1917 film by George Melford

Her Strange Wedding is a lost 1917 American drama silent film directed by George Melford and written by Charles Maigne and George Middleton. The film stars Fannie Ward, Jack Dean, Tom Forman and William Elmer. The film was released on June 25, 1917, by Paramount Pictures.

==Plot==
According to a film magazine, "Dr. Max Brownell loves Coralie Grayson, but when Coralie meets Lee, the doctor's brother, it is a case of love at first sight and a short time after they are married.

Lee has taken money from his former employer and is fleeing the law. For the honeymoon the young people go to Honolulu. Max, disappointed over the turn of affairs, also goes to Honolulu to be alone.

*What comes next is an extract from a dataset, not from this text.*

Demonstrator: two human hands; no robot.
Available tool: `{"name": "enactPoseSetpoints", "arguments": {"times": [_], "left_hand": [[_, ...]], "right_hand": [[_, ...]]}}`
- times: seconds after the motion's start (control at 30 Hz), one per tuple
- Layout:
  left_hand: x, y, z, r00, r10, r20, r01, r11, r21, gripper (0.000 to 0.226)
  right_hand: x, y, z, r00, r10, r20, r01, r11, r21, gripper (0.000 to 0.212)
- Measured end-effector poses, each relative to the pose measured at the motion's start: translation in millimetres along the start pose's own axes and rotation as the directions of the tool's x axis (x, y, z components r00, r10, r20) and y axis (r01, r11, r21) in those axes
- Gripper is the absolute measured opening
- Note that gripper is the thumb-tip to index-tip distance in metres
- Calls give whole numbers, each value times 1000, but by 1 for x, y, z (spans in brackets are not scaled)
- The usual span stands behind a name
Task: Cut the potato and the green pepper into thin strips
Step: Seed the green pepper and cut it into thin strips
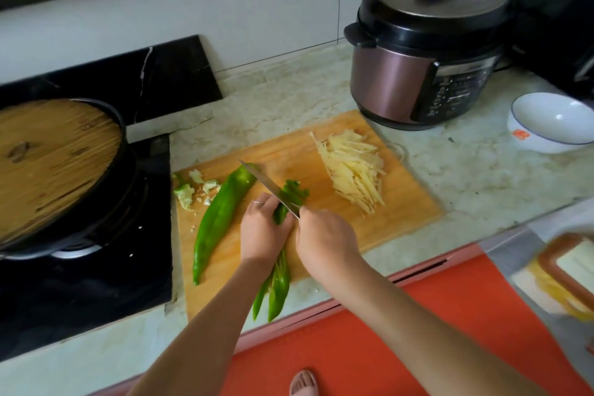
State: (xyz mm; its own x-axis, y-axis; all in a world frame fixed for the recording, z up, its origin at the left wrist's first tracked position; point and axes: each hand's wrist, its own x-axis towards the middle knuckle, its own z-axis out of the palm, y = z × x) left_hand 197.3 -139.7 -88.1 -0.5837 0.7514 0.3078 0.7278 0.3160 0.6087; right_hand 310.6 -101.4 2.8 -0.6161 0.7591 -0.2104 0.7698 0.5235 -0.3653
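Left hand (263, 230) holds the long green pepper half (279, 283), right hand (324, 244) grips the steel knife (269, 188); so close, the blade may nick fingers (266, 202).

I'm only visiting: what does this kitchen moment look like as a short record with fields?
board: wooden, on the counter
potato strips: piled at the board's far right
pepper piece: under the knife, partly sliced
second pepper: long, not yet sliced, lying to the left
left hand: holds the pepper piece down
right hand: grips the knife
nearby: cooker, bowl, lidded pot
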Motion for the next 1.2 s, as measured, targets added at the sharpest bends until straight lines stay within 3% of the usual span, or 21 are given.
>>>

He meets Lee and Coralie on the steamer and Lee becomes jealous of Max.

Lee is the victim of a weak heart and in one of his moments of rage at Max he becomes ill. They arrive at Honolulu and while convalescing Lee notices the attention Max pays Coralie and decides to shoot him. On the beach the two brothers engage in a fight and Max is victorious. Coralie realizes her mistake and also realizes that she has always loved Max."

==Cast==
- Fannie Ward as Coralie Grayson
- Jack Dean as Dr. Max Brownell
- Tom Forman as Lee Brownell
- William Elmer as Peter

== Censorship ==
Before Her Strange Wedding could be exhibited in Kansas, the Kansas Board of Review required the removal of all scenes where Lee is drinking on the ship, and to shorten the struggle in the bedroom between Coralie and Lee. Similarly, the Chicago Board of Censors removed the struggle scene, but also removed scenes of a bracelet theft and a shooting.